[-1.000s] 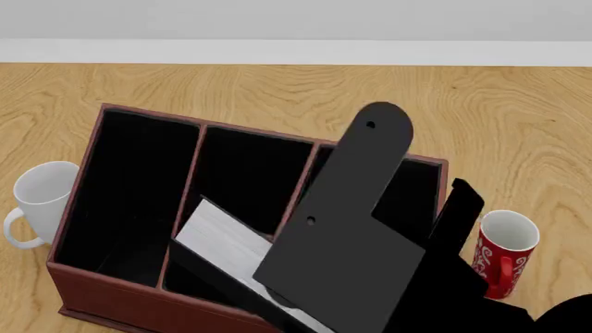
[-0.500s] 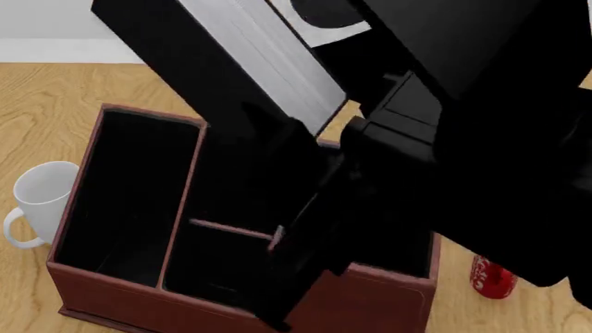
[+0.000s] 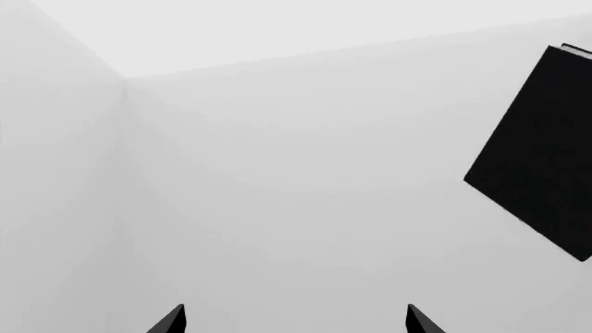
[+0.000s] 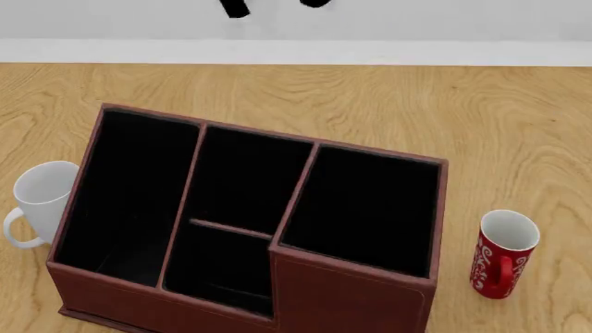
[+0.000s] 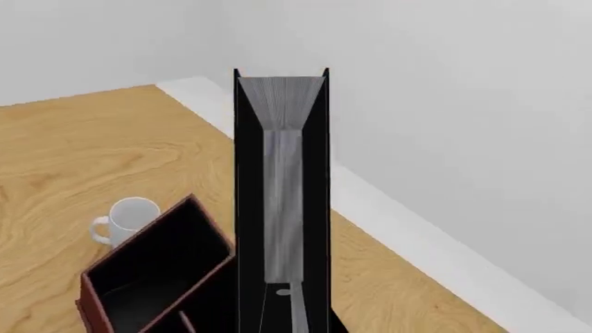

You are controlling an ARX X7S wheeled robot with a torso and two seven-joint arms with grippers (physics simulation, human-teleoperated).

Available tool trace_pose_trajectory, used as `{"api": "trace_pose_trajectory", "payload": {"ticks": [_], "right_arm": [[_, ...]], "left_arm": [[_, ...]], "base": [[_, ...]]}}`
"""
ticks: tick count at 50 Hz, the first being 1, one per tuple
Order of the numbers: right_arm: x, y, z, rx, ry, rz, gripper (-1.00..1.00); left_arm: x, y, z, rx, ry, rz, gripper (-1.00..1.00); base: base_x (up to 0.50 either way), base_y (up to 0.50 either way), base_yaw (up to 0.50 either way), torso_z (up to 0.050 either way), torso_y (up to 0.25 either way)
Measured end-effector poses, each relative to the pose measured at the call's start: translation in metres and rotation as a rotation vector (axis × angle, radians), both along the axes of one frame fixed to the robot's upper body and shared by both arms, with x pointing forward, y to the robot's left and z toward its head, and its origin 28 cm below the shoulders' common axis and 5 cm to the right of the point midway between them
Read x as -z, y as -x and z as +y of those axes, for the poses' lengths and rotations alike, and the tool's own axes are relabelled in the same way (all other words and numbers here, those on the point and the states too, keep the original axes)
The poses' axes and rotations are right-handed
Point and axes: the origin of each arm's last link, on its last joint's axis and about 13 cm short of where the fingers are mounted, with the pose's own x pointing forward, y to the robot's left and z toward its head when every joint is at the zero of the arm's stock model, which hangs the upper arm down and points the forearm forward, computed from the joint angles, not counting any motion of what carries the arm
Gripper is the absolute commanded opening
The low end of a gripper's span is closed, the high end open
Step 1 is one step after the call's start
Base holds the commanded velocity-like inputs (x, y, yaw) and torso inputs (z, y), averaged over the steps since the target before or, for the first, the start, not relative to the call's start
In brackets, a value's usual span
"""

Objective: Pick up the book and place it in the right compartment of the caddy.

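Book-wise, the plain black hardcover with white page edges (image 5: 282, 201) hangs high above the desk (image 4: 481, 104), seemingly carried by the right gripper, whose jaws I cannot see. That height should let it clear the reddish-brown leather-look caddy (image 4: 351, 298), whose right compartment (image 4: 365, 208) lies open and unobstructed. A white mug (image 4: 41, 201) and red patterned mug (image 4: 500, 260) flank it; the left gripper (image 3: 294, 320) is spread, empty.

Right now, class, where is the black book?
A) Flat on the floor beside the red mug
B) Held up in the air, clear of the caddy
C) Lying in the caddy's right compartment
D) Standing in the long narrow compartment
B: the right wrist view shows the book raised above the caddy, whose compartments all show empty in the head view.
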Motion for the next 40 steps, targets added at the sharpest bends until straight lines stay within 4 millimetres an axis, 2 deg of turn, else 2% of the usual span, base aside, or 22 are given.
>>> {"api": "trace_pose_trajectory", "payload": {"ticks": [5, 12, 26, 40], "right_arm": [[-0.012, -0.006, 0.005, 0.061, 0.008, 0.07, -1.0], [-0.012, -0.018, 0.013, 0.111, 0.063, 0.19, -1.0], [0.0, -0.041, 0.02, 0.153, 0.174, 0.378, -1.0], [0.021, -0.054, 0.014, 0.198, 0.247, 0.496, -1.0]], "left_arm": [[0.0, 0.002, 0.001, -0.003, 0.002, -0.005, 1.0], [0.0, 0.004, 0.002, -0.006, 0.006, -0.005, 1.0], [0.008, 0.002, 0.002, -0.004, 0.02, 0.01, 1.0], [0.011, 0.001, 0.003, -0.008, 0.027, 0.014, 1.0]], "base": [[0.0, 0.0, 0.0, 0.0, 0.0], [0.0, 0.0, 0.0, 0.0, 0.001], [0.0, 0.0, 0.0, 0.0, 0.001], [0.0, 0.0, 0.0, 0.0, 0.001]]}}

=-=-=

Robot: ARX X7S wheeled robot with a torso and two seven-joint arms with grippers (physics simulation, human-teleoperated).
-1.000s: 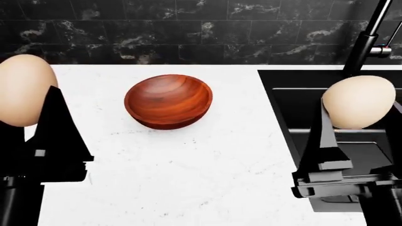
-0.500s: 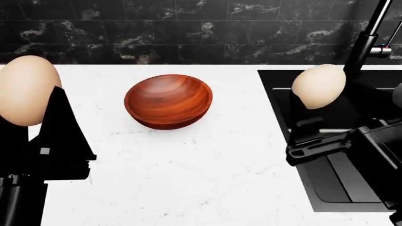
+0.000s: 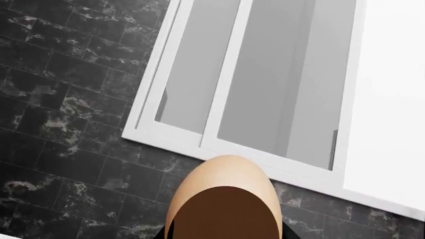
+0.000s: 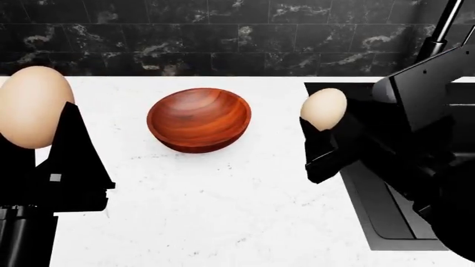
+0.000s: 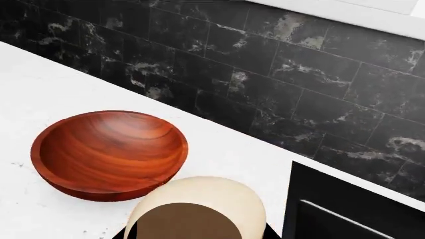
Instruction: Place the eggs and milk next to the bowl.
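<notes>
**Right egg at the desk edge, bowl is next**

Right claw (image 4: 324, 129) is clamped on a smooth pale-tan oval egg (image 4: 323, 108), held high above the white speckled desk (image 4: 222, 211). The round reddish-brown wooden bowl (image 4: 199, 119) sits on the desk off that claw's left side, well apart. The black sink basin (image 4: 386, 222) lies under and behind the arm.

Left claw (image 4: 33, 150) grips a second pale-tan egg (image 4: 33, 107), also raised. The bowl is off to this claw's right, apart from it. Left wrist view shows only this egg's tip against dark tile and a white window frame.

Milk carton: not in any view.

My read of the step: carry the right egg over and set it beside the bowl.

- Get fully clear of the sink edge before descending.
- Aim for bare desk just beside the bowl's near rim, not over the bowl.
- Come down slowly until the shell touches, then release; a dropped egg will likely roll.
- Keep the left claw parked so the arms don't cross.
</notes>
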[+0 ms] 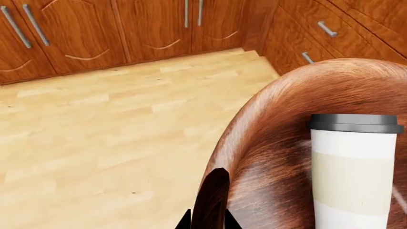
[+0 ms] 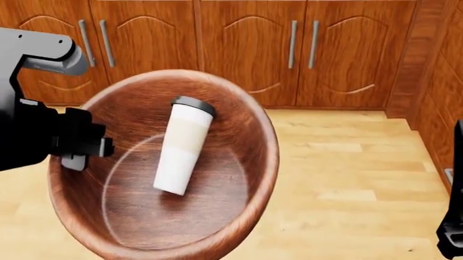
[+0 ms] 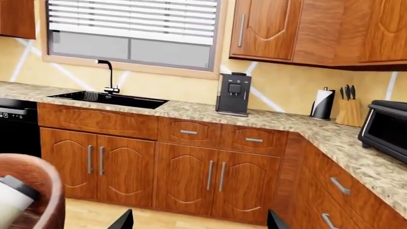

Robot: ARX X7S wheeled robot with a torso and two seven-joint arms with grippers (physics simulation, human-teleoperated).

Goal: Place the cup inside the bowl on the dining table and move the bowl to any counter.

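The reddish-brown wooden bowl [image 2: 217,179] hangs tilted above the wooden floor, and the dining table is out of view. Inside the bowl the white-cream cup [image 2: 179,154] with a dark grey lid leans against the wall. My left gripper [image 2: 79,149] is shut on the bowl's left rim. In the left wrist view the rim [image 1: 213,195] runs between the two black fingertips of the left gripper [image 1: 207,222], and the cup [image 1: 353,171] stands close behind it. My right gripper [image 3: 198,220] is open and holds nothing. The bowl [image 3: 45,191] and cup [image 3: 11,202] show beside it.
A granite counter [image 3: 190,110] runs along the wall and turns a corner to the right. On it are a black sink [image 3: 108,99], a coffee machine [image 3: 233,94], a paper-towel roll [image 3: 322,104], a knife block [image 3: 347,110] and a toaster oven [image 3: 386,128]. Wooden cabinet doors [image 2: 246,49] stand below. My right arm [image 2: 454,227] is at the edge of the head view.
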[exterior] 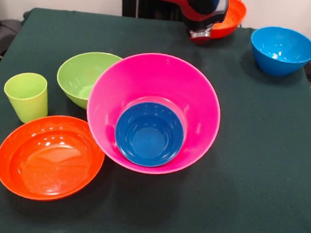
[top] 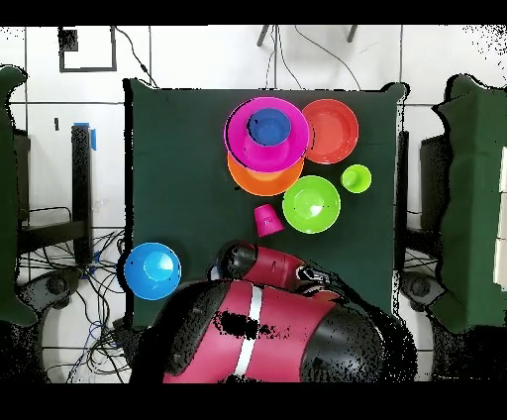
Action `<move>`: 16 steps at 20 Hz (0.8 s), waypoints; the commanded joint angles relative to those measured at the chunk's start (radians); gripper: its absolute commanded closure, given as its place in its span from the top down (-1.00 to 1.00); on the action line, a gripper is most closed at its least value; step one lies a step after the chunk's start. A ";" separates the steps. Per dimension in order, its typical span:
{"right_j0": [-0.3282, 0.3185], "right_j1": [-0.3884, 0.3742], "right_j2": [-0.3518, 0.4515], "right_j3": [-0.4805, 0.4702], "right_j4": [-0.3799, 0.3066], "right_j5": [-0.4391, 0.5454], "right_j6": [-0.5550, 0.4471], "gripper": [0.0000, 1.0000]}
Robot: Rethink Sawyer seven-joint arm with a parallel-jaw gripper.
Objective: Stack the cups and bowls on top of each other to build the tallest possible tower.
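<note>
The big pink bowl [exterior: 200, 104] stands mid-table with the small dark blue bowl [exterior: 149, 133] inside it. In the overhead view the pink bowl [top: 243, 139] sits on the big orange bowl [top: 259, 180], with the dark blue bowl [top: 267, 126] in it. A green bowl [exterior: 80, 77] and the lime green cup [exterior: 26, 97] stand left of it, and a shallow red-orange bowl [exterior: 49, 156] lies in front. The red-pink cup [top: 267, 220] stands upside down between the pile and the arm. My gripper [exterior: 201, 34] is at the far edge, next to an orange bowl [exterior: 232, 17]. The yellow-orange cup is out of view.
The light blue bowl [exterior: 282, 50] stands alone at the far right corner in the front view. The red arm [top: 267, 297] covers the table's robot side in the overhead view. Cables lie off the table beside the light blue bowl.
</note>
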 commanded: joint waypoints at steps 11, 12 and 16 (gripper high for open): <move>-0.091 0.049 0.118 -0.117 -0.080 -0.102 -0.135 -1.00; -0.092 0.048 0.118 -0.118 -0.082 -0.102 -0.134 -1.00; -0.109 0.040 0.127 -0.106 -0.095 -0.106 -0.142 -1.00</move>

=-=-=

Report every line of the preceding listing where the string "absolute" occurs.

OUTPUT OF THE EXERCISE:
Gripper is the absolute commanded opening
Action `<move>`: 16 steps at 20 Hz (0.8 s), waypoints; the commanded joint angles relative to those measured at the chunk's start (radians); gripper: its absolute commanded closure, given as its place in its span from the top down (-1.00 to 1.00); on the action line, a gripper is most closed at its least value; step one lies a step after the chunk's start. A ";" separates the steps. Per dimension in order, its typical span:

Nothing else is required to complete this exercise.